Um sítio redescoberto no norte da Mongólia revelou evidências impressionantes de que dinossauros herbívoros e carnívoros gigantes compartilhavam o mesmo ambiente há 120 milhões de anos. As pegadas fósseis, de grandes saurópodes e terópodes, foram encontradas em uma região antes considerada inóspita para esses animais, reformulando o conhecimento científico sobre o período Cretáceo Inferior na Ásia.
As marcas, que incluem pegadas de até um metro de diâmetro, indicam a presença de saurópodes de pescoço longo, os maiores animais terrestres que já existiram. A descoberta sugere que o ecossistema da região era mais diverso e úmido do que se imaginava, capaz de sustentar essas criaturas colossais. Além disso, as pegadas de terópodes carnívoros próximas indicam uma complexa cadeia alimentar e interação entre as espécies.
“Este achado confirma que os saurópodes viveram no nordeste da Ásia, uma área antes considerada inóspita para esses gigantes”, destacou um dos pesquisadores envolvidos no estudo.
O estudo, publicado na revista Indian Defence Review, destaca que o local pode conter centenas de outras pegadas fossilizadas, oferecendo uma janela única para entender a vida e o comportamento desses animais. A pesquisa reforça a importância da Mongólia como um dos principais sítios paleontológicos do mundo.

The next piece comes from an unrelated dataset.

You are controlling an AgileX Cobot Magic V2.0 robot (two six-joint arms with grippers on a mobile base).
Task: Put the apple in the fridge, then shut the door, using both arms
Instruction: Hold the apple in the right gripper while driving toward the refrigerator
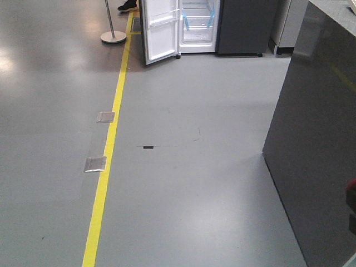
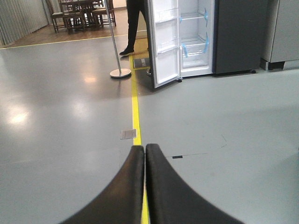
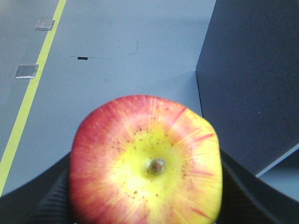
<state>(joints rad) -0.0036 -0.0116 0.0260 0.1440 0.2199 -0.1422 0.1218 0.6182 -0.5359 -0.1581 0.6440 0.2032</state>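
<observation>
Grey polished floor stretches away from the robot, a yellow line running up it toward the far wall. At that end stands the fridge, its white inside and blue-taped shelves showing. The door is swung wide on the left, bins facing out. Someone's legs show just behind the door, beside a post on a round base. A dark grey counter panel rises close on the robot's right.

The apple is nowhere near the fridge yet. It sits in the right gripper, stem end turned to the wrist camera, with the black pads pressed against its left and right flanks. The left gripper hangs empty over the yellow line, its two fingers closed tight against each other.

I'd judge the fruit firm and of middling weight, with a smooth, waxy skin that could slip under a loose hold and bruise under a hard one. The grip across its widest girth looks like the right place, since the curve seats itself in the pads. Being round, it will likely roll on a glass shelf unless it is set down gently, so release should come only once it rests. The door looks light enough for the free arm to push shut by its outer edge.
</observation>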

As pegadas fósseis foram analisadas por uma equipe internacional de paleontólogos, que utilizou técnicas avançadas de datação e modelagem 3D para reconstruir o ambiente antigo. Os resultados indicam que a região, hoje árida, era coberta por florestas e lagos durante o Cretáceo Inferior, há cerca de 120 milhões de anos.
Os cientistas acreditam que as pegadas de saurópodes e terópodes foram preservadas em sedimentos lamacentos, que posteriormente se solidificaram em rocha. A descoberta abre novas perspectivas para entender a migração e o comportamento social desses animais, além de fornecer pistas sobre as mudanças climáticas que ocorreram na região ao longo de milhões de anos.